Output exactly those lines of the data that lie between the line containing "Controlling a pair" and the final line, both ends counted.

**INFORMATION PROVIDED:**
▼

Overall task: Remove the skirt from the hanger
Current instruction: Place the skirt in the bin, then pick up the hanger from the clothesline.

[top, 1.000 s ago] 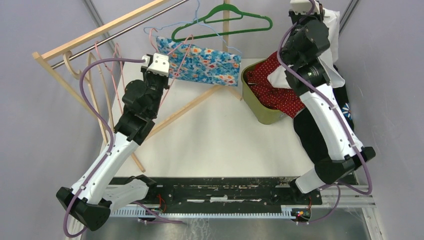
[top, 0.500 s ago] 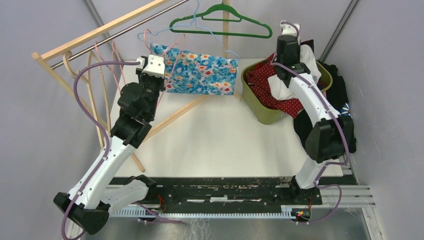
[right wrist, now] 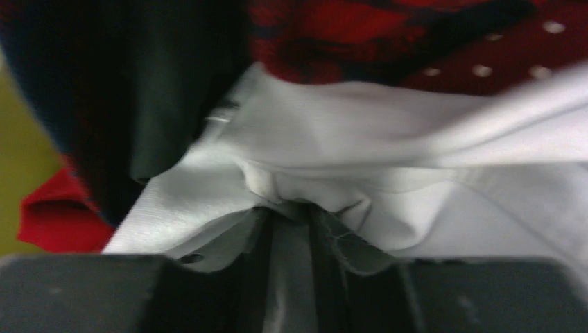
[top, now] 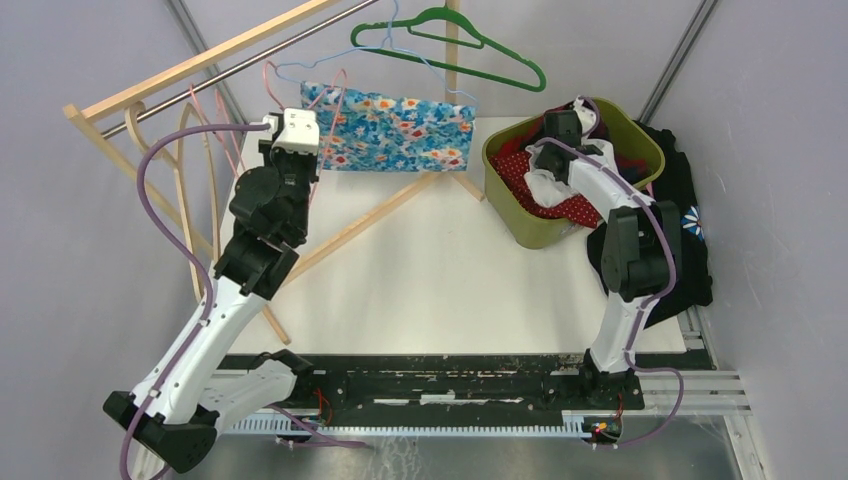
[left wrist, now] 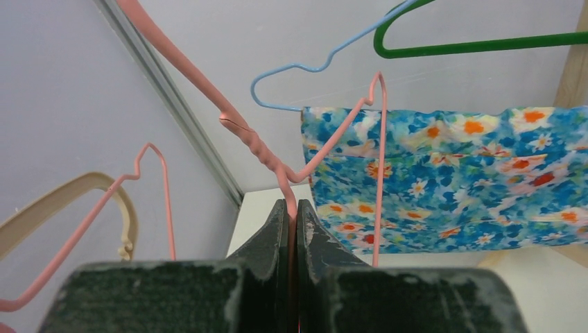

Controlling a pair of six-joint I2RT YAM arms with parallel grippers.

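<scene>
Right arm down from high above bin [top: 640, 135], now reaching into it; right gripper [right wrist: 292, 208] carried white cloth [right wrist: 388, 139] down onto red dotted garment [top: 575, 210]. Cloth bunched between its fingers; gripping or letting go, cannot tell. Left gripper [left wrist: 292, 208] clenched on pink hanger [left wrist: 253, 142], shifted slightly left. Floral skirt [top: 395, 128] hangs at rear of table [top: 430, 280], under green hanger [top: 470, 45], pink wire crossing its left edge.
</scene>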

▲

**RESULT:**
Controlling a pair of six-joint I2RT YAM arms with parallel grippers.

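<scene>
Right arm down from high above bin [top: 640, 135], now reaching into it; right gripper [right wrist: 292, 208] carried white cloth [right wrist: 388, 139] down onto red dotted garment [top: 575, 210]. Cloth bunched between its fingers; gripping or letting go, cannot tell. Left gripper [left wrist: 292, 208] clenched on pink hanger [left wrist: 253, 142], shifted slightly left. Floral skirt [top: 395, 128] hangs at rear of table [top: 430, 280], under green hanger [top: 470, 45], pink wire crossing its left edge.
</scene>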

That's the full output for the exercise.